Signature Travel Network kicked off its first Virtual Connections event Tuesday. These will continue over several weeks
Early commission payment is an 'absolutely critical part of the pipeline' for keeping the travel distribution system afloat and 'a soapbox I've been on,' said Alex Sharpe, president and CEO, Signature Travel Network.

Sharpe praised those cruise line partners that are paying commission now, on sailings that were canceled, and on rebookings with future cruise credits.

Signature's early commission partners include Aqua Expeditions, Avalon Waterways, Norwegian Cruise Line, Seabourn and Quark Expeditions, and Sharpe said a couple more companies may sign on.

The network is pushing early payment, Sharpe said, adding that Signature has to be thoughtful because it's tough to press lines for pay now when they don't know when they'll be able to sail.

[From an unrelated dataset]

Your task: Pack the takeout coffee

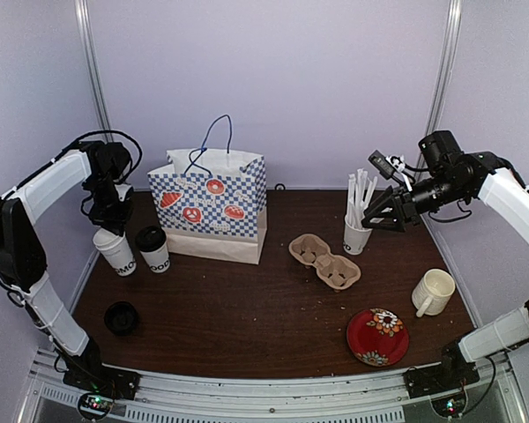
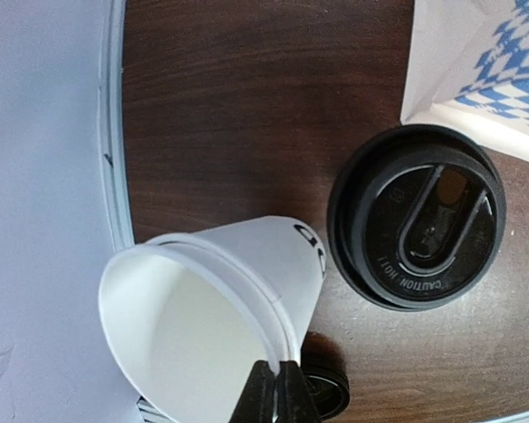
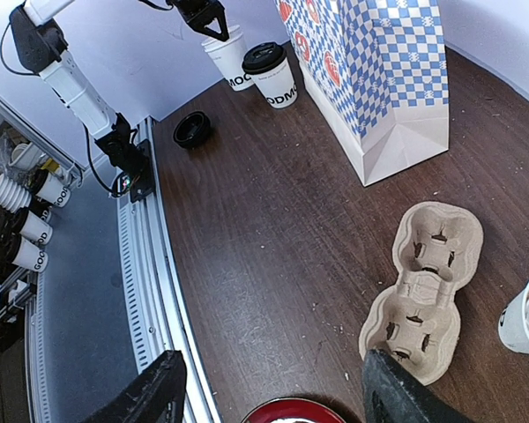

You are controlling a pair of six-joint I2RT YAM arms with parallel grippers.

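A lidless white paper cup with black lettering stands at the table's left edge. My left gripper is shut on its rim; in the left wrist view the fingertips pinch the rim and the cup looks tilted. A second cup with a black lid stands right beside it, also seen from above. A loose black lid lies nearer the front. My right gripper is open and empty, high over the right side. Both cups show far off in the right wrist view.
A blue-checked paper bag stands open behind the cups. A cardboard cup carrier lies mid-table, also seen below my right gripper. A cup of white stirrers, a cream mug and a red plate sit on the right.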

Sharpe spoke in the opening Signature Virtual Connections event Tuesday, first in a series of webinars for Signature members and partners that will take place in the coming weeks.

Globus checklist for restarting travel has one key roadblock

'We need travel advisors to survive,' said opening guest speaker Scott Nisbet, president & CEO of Globus Family of Brands, which includes Avalon Waterways.

Nisbet presented a checklist of six items needed to restart travel — proper health and safety protocols in place (check); excursions, hotels, restaurants and other venues open (yes, to some extent), airlift (check, to some extent), no 'do not travel' advisory from the US Department of State (yes, though the Trump administration recently suggested it may block people returning from places with coronavirus, however Nisbet didn't go into that) and guests ready to travel (yes).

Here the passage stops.